Seven Minute Mile

 









Seven Minute Mile

By

Jeremiah Liend



















Copyright 2024




Setting: 

The race track and playing field of an ivy league college in Spring (the last day of finals).


Characters:


Jimmy Plant - 19. A freshman college student struggling to succeed.


Robert Defazio (Coach)  - 60s. Athletics department faculty and track and field COACH. 


Setting: On a campus running track at dusk.

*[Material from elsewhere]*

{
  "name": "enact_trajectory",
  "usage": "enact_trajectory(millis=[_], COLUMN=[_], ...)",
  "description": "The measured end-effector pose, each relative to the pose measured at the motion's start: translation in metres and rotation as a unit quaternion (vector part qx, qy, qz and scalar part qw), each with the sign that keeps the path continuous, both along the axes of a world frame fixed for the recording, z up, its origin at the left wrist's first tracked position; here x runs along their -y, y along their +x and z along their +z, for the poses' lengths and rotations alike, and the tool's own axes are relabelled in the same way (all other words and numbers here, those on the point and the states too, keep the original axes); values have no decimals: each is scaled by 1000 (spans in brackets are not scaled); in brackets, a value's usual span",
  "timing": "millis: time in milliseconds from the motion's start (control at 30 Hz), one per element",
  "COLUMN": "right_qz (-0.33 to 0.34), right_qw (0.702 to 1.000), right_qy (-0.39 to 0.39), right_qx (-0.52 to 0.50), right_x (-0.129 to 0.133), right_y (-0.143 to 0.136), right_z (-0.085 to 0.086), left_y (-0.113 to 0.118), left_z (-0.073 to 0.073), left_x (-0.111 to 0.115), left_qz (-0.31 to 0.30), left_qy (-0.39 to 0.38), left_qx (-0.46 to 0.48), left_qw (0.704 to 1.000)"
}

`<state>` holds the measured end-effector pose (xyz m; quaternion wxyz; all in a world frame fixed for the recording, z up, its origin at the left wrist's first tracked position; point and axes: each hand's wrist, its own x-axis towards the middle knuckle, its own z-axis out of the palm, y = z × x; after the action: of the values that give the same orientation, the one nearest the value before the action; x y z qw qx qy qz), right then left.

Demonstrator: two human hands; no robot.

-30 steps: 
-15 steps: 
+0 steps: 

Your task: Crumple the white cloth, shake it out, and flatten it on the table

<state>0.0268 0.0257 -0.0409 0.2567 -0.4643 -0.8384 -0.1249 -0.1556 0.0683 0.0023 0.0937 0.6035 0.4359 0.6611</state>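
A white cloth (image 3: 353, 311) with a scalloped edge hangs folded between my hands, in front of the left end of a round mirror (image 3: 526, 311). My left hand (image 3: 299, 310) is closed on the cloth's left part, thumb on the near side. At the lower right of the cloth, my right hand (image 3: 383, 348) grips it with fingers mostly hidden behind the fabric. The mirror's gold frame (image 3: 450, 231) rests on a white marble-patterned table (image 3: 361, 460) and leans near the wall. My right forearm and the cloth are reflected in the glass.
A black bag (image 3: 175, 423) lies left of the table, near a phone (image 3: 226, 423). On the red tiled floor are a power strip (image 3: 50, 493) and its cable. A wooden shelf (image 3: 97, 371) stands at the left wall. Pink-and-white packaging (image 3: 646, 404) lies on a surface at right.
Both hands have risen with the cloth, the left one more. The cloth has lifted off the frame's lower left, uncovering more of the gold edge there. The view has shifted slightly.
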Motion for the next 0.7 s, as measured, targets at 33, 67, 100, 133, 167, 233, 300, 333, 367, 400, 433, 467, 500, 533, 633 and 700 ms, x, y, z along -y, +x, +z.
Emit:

(Coach is intently peering at his stop watch with growing irritation. After a while Jimmy runs on stage before stopping to sweat, wheeze, pant, and collapse in terrible pain as he contends with a stitch. Coach speaks loud enough to be heard over the noise.)


 COACH. You miserable loaf. You absurd wiener. You sad sack. This is your last chance, sport. This is the midnight hour. Sunset on your last day of finals and you owe me a mile! You don’t get it done in the next half hour and it’s a big fat “F” in the grade book. Look at you. Wheezing like a broken balloon. Crippled with cramps and failure. If you were around in caveman times we never would have made it. Humanity would have been tossed down the gullet of a saber-toothed tiger because you can’t run worth a damn. How I loathe you. I pity your jiggling failure. You make me want to vomit glass. 

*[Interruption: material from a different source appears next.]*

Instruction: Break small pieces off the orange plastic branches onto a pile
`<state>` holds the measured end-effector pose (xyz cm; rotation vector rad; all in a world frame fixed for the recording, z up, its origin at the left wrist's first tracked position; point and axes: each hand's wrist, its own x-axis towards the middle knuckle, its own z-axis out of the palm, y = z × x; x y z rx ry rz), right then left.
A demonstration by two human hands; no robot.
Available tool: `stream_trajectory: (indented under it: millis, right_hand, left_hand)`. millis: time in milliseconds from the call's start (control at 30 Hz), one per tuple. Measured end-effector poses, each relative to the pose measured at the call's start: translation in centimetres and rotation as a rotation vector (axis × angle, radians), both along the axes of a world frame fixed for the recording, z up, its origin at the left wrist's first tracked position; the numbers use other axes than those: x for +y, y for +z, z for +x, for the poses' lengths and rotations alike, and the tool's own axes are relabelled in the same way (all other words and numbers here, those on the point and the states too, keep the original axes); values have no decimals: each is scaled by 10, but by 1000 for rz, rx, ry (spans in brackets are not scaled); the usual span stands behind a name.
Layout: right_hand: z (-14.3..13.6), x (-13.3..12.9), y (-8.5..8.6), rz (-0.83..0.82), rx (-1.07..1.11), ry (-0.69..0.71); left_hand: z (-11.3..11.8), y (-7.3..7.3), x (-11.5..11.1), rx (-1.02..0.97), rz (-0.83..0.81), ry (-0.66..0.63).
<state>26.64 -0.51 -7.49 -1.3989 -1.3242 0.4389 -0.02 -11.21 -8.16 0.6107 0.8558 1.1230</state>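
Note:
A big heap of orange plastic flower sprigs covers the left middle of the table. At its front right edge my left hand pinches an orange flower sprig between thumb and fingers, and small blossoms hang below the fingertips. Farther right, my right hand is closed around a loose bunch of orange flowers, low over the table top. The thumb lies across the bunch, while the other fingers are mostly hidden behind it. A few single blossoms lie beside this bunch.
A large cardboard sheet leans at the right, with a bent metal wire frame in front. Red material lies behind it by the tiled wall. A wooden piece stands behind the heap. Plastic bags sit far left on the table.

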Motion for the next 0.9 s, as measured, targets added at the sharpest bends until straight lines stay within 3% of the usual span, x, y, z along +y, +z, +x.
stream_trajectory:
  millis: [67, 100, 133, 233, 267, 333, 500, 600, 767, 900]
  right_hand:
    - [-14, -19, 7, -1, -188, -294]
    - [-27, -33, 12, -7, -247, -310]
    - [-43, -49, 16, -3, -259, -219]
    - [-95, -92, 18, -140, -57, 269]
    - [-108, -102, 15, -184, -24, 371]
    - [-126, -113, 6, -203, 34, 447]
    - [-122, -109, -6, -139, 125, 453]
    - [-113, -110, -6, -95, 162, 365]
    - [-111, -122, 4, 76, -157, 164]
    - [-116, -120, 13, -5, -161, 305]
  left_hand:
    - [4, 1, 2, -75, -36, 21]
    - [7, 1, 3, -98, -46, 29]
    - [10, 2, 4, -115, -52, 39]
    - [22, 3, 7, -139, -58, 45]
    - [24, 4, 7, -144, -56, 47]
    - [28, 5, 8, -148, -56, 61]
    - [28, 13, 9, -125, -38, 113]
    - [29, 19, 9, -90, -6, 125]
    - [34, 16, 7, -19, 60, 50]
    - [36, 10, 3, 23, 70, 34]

(Jimmy catches his breath enough to respond.)


 JIMMY. Sorry, coach. But also I don’t think you can talk to me like this? I’m pretty sure it violates the safe learning space policy. 


 COACH. Son, I'm a tenured faculty member in an ivy league athletics department. I could kill you right here and now and it wouldn’t even go on my record. You have to kill three or more students to even get flagged. Your life is as worthless as your running ability. As valuable as a fart in the wind. Your strained gasping makes me sick.

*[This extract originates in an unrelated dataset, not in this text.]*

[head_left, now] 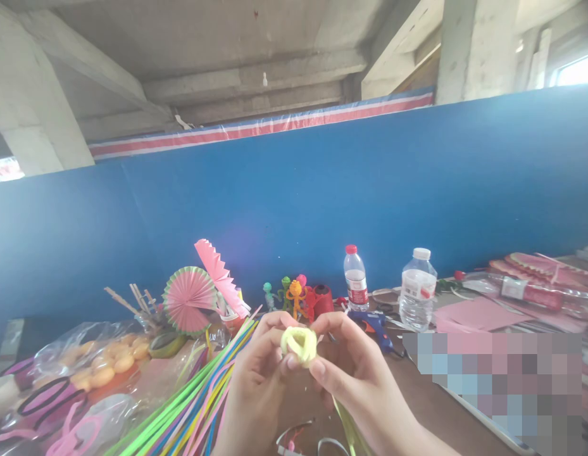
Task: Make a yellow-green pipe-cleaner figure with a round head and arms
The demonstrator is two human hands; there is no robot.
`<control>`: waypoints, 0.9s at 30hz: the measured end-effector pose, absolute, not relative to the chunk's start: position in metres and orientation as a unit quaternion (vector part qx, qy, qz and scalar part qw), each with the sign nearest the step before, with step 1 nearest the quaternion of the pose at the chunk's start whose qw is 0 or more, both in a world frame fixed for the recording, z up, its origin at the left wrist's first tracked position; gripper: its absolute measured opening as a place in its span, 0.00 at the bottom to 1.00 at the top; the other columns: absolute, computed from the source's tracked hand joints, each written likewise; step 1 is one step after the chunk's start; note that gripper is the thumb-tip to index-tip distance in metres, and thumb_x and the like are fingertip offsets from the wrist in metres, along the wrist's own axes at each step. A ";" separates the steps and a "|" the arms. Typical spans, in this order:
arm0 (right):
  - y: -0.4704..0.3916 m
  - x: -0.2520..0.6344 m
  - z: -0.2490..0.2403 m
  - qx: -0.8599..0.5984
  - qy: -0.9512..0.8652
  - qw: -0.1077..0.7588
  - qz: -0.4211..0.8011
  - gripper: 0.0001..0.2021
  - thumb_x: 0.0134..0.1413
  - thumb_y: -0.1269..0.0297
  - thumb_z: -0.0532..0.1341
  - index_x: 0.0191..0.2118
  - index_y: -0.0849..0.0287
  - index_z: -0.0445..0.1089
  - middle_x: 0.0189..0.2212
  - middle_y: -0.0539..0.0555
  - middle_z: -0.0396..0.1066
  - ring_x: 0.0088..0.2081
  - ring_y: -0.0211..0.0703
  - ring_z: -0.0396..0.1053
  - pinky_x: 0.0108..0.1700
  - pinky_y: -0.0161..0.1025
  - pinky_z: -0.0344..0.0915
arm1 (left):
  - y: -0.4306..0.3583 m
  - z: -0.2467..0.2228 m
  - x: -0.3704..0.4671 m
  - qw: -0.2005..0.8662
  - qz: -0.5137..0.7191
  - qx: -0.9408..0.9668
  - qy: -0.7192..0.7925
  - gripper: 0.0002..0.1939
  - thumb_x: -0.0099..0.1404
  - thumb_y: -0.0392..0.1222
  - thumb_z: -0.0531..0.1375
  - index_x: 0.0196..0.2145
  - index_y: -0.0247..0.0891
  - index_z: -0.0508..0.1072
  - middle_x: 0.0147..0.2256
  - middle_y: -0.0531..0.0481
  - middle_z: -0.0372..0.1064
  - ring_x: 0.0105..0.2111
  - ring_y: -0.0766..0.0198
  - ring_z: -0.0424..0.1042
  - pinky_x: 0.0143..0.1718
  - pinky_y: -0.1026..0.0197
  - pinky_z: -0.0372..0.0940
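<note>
In the head view, a pale yellow fuzzy coil [299, 345], which looks like wound pipe cleaner, is held up between both hands, with a hollow in its middle. My left hand [256, 380] pinches its left side between thumb and fingers. On the other side, my right hand [357, 373] grips it the same way. A yellowish strand [347, 430] hangs below my right hand. Beside my left forearm lies a bundle of colored pipe cleaners [189, 402] in green, blue, yellow and pink. Small pipe-cleaner figures [296, 296] stand behind the hands.
Behind the hands stand a red-capped bottle [356, 282], a clear bottle [418, 294] and a blue glue gun [373, 324]. Pink paper fans [190, 299] and a bag of orange balls [108, 364] are at left. Pink paper [478, 315] lies right, near a blurred-out patch. A blue partition [294, 209] rises behind.
</note>
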State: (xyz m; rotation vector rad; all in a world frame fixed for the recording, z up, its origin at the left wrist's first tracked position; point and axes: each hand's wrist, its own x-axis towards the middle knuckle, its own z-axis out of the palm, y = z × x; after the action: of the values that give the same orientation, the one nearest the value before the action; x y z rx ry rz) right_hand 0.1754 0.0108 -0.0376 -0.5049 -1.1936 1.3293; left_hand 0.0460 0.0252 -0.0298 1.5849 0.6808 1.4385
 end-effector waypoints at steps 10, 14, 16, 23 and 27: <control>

 JIMMY. I guess I don’t feel particularly motivated by your cruel judgment and hate. 


 COACH. Well, that’s how I operate and I’m not about to change it now. You don’t create an Olympic track and field competitor by holding their hands and playing nice. Training is a crucible and you are in it. The only question is, are you in it to WIN IT? NOW RUN FATTY, RUN!!!


 JIMMY. Just give me five minutes to catch my breath!


 COACH. Five minutes!? When I was in the service we were expected to run a seven minute mile! You know who can run a mile in your two remaining minutes? A cheetah on meth, that’s who. Five minutes is forever in sports. Can you imagine any competition where anyone can call a five minute time out to scratch their ass and play on their phones?!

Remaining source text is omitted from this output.